“Because I am unclean. Because my skin is cursed. Because Odin lied, and I am cursed … only not in the way I feared. My touch is bad. My fortune is to hurt, and to maim, and to spoil, and to fail, and to lose, and to contaminate.”
Because my birthmother did not want me. Because my birthfather did not want me. Because Odin did not want me. And then there was you.
You gathered me warm against your breast, the first warmth I knew, scented of milk and honey and leavened bread, and fresh-cut flowers, and other things that an infant could scarcely understand. You loved me, you loved me through childhood and you grew me up on your healing water into adolescence, on days filled with delicate paint brushes and wet goldleaf pressed so carefully to vellum, and dried flowers and herbs crushed by mortar and pestle into the finest softest powders, and then there were the days when I was cold and could not be warmed, and did not yet understand why, so you gathered me near in shawls and blankets and furs, and first taught me to conjure a sliver of green–green, the color of life and envy in equal measure–into the center of my palm, and there in your hands was a nest of chirping magpies, and you bade me craft the mimicry of an empty magpie shell, and it WORKED. And there sat I, a foundling who did not yet realize he had been disinherited from birth, with an uncanny instinct of his own unbelonging, suddenly presented with the sublime possibility of a thing to call his very own. A self. A reflection. A voice.

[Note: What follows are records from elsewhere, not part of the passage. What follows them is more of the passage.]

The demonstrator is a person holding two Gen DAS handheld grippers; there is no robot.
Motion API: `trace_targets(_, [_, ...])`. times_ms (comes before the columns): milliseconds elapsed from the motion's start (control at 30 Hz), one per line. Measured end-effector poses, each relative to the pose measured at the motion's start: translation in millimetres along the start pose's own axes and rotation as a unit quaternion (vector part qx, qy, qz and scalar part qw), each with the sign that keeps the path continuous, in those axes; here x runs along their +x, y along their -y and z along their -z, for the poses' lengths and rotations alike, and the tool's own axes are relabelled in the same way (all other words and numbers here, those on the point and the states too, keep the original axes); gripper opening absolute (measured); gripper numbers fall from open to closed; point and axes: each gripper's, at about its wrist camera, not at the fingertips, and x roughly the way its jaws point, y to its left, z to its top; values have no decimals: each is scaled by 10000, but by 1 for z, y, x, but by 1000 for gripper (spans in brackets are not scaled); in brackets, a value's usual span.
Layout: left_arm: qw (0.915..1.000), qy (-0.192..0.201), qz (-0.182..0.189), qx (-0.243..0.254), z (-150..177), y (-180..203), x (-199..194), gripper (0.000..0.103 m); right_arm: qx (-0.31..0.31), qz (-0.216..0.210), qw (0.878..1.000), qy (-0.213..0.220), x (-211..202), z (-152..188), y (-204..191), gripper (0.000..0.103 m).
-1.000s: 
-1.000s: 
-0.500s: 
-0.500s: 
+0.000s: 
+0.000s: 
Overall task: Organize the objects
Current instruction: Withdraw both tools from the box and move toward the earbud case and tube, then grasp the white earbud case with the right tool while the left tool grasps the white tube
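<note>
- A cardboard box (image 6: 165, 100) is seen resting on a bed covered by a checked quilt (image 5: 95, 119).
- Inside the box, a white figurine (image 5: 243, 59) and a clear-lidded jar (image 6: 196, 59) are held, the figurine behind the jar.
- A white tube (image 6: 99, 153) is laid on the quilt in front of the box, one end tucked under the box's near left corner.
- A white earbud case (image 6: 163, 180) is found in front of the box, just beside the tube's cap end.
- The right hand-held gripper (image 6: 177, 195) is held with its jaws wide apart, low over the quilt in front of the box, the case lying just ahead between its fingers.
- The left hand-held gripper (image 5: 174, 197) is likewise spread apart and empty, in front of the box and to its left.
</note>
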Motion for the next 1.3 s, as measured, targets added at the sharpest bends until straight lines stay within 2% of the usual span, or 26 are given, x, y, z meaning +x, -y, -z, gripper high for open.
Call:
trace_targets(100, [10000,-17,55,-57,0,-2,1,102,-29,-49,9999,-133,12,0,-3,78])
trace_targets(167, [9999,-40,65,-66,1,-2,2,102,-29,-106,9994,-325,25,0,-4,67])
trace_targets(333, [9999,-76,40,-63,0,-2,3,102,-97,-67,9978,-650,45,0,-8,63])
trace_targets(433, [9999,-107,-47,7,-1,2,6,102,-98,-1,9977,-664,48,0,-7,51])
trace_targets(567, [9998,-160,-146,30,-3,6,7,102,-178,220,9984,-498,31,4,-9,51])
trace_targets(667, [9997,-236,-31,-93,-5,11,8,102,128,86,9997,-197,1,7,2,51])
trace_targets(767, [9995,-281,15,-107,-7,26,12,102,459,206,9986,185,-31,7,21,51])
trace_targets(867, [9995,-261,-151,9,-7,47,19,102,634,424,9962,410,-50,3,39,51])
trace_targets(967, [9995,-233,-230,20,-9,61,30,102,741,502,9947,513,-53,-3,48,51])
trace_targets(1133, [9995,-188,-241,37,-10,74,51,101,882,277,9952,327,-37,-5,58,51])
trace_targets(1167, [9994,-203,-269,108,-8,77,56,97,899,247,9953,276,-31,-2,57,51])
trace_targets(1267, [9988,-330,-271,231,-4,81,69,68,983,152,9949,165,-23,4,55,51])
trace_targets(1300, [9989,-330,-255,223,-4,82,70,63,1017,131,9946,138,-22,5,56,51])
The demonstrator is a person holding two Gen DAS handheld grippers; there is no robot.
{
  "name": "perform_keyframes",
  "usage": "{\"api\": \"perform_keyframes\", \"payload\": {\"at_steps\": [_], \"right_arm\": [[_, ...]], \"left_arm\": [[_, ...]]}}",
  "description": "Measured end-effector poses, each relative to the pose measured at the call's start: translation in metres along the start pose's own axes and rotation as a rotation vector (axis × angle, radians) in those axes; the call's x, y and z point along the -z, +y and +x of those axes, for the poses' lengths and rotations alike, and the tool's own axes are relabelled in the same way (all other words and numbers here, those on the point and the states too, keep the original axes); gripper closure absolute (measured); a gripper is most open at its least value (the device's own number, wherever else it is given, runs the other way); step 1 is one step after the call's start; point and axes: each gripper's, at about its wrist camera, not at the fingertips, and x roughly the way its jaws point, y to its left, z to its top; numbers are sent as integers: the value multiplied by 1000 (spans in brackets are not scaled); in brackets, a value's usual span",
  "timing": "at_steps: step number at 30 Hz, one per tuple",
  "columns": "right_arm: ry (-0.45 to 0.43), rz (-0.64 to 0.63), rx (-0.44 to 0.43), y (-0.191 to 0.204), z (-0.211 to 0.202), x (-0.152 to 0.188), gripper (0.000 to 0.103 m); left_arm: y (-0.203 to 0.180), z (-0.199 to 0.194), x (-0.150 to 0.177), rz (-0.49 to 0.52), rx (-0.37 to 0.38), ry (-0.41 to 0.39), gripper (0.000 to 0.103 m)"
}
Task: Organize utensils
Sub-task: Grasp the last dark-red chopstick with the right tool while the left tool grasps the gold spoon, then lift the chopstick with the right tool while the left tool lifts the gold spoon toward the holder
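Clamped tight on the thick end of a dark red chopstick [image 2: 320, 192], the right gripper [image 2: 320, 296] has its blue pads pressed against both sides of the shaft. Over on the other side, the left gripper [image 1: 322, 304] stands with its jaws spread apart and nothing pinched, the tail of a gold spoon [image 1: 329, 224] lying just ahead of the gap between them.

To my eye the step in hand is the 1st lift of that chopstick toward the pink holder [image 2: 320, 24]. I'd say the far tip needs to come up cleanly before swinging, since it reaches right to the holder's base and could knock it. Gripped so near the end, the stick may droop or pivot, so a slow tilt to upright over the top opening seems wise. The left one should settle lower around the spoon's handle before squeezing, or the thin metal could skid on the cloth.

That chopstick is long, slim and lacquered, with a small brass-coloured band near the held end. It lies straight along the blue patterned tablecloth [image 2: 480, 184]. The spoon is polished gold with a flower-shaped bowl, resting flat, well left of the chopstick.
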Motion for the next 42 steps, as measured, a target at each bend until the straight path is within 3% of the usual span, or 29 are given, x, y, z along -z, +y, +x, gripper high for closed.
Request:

I was a young man, a young woman, and you loved us both. And then I loved men and women, and you nurtured these blossoming affections. I bore children so young, and you taught me to be a mother fierce and forgiving all in one. I strained until all my muscles were sore to tilt into the line of Odin’s myopic sight, discarded again and again, with a dismissive and casual blandness that was cruel. You taught me to love my brother, so effortlessly like him, even when he was brusque and self-absorbed and oblivious and impossible to love.
And even you, I sent a MONSTER, too VORACIOUS to MURDER the two men you loved most to see clearly that it might kill YOU instead. Even you, who did not once slight or wrong me. You lit me a candle that I doused at the bottommost measure of its wick. I, parasite, mongrel–
–he said my birthright was to die, and he was RIGHT–
Despair falls thick around me.It is molasses in my gullet. It is lead shackles around my ankles and my wrists. The sores are deserved. My solitude is deserved. I would wear a leper’s bells if it would save anyone further whom I love from ruination. But my disease is deeper-running than that of the body. So I rage, and in my rage, craft myself the illusion thatI have the right to exist.
“You see, mama … when I survived infancy, the universe tipped a bit off-kilter. The hurt I have caused solely to defend my existence is a symptom. The woes that I have endured are the cosmos correcting the error. And my damned capacity to endure it all? My penance.”